- Prompt: Check every line below for the string "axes". Copy the ones that have it.

- Supplied material:
○ ○ ○ ○
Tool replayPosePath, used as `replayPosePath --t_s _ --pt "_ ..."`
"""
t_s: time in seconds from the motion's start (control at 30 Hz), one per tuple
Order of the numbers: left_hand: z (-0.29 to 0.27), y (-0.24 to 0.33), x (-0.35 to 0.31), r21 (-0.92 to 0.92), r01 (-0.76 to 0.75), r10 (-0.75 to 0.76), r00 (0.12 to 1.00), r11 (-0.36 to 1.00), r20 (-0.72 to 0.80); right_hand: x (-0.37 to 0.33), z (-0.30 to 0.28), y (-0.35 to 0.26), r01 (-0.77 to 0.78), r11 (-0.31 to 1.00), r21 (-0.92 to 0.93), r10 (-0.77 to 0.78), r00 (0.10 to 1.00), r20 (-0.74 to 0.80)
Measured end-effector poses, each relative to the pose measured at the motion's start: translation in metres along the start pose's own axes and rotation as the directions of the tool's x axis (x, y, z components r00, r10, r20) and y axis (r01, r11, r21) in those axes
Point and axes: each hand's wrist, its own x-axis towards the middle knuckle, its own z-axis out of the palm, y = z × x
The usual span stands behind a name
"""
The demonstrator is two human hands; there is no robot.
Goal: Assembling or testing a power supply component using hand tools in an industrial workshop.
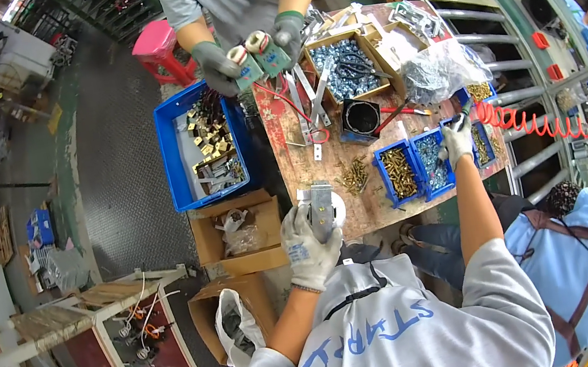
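My left hand (pixel 311 250), in a white work glove, is closed on a grey metal bracket (pixel 321 208) at the table's near edge. A round white part (pixel 339 209) shows behind the bracket. My right hand (pixel 457 142), also gloved, is stretched out over the blue bins at the right. Its fingers are closed round a slim dark air tool (pixel 463 113), which meets a red coiled hose (pixel 525 123). Beneath that hand are a blue bin of silvery screws (pixel 431 159) and, left of it, a bin of brass-coloured screws (pixel 399 172). Loose brass screws (pixel 353 176) lie on the tabletop.
Across the worn table (pixel 298 159), a co-worker's gloved hands (pixel 216 66) hold two green-labelled parts. Cardboard boxes of hardware (pixel 349 69) and a black square container (pixel 361 119) stand there. A blue crate (pixel 173 157) is at left; a person in blue (pixel 578 252) sits at right.
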Motion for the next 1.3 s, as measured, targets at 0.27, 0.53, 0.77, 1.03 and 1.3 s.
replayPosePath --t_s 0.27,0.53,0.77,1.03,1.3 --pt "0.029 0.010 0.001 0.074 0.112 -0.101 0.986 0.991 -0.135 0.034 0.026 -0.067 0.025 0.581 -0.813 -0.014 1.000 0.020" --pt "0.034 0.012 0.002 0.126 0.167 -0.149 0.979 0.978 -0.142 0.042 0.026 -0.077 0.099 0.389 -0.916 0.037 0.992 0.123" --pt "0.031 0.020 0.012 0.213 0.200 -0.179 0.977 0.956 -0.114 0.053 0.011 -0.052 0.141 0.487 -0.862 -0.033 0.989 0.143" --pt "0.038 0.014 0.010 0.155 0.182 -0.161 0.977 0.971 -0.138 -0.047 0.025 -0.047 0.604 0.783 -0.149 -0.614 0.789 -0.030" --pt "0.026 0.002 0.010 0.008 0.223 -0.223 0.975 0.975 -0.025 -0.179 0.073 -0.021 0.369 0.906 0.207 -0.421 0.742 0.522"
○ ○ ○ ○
- Answer to the exercise:
Measured end-effector poses, each relative to the pose measured at the motion's start: translation in metres along the start pose's own axes and rotation as the directions of the tool's x axis (x, y, z components r00, r10, r20) and y axis (r01, r11, r21) in those axes
Point and axes: each hand's wrist, its own x-axis towards the middle knuckle, its own z-axis out of the palm, y = z × x

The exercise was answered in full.